Space based remote sensing is an accepted means used to study various topics of scientific interest including global warming and climate change studies, and conditions on and around planets, natural satellites, asteroids, comets, and other astronomical objects of interest. Radiometric calibration maximizes the usefulness of data collected via space based radiometry.

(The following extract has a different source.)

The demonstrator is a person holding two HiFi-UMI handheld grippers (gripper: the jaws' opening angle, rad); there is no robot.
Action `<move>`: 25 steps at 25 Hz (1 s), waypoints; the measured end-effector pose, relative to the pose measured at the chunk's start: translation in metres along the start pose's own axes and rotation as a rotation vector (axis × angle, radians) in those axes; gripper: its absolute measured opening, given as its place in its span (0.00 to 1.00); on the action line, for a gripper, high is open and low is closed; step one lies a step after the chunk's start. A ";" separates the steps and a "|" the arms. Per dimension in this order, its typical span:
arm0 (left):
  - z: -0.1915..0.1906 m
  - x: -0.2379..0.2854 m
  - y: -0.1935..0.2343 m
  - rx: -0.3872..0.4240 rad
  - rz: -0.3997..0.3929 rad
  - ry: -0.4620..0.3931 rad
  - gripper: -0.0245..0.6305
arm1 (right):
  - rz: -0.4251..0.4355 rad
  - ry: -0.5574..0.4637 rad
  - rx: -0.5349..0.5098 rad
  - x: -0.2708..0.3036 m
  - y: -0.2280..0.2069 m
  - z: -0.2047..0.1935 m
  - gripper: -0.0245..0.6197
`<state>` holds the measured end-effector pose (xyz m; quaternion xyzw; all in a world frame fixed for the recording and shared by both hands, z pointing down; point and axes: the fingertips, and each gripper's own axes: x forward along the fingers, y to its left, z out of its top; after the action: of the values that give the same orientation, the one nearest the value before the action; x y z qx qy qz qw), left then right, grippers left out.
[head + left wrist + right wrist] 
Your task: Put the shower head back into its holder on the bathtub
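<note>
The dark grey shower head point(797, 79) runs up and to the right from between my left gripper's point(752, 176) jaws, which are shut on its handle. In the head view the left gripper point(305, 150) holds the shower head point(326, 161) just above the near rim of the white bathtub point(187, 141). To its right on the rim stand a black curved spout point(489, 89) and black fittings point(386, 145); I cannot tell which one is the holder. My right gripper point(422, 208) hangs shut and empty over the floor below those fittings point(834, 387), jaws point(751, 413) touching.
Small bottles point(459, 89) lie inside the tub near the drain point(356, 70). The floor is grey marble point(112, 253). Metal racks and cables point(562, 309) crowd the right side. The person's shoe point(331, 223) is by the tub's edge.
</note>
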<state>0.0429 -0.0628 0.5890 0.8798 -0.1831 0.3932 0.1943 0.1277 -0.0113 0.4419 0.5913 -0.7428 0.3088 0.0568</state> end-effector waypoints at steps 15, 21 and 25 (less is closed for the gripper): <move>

Many space based sensors that work in the visible spectrum utilize diffusing plates that use solar irradiance as their primary on-board source of radiometric calibration. However, this is not always possible due to the lack of clear lines of sight to the sun, stray light, or other reasons. Spacecraft on an interplanetary trajectory also cannot use the standard techniques because the local solar irradiance is a function of distance from the sun, and that distance is constantly changing. Further, required access to sunlight for calibration purposes may not be available due to spacecraft structure, other payloads, antennas, or fixed attitude constraints. Rapidly changing angles of incidence may greatly complicate the use of the sun as a source of radiometric calibration.
Spaced based sensors that work in the infrared (IR) spectrum usually employ on-board blackbody simulators that produce calibrated radiances. The spectral radiance produced by an on-board blackbody is a function of the temperature of the blackbody. If higher or lower spectral radiances are required, the temperature of the blackbody is raised or lowered. This change in temperature also changes the spectral shape or color temperature of the radiance emitted, which may be undesirable for sensors that have passbands in a steeply sloped region of the spectrum.
An integrating sphere allows the production of different radiance levels without also changing the color temperature of the emitted radiance. An example of an integrating sphere used in a space borne application is found in Franklin et al., U.S. Pat. No. 5,302,823. Other references relating to integrating spheres include Snail et al., U.S. Pat. No. 6,927,850, and an article entitled “Spectral Radiance of a Large-Area Integrating Source,” James H. Walker et al., Journal of Research of the National Institute of Standards and Technology, Vol. 100, No. 1, January-February 1995, pp. 37-41. Walker's article discloses larger sized integrating spheres provide radiometric measurements of higher accuracy.
Of concern in performing calibration measurements with an integrating sphere in constrained environments is the volume taken up by the integrating sphere.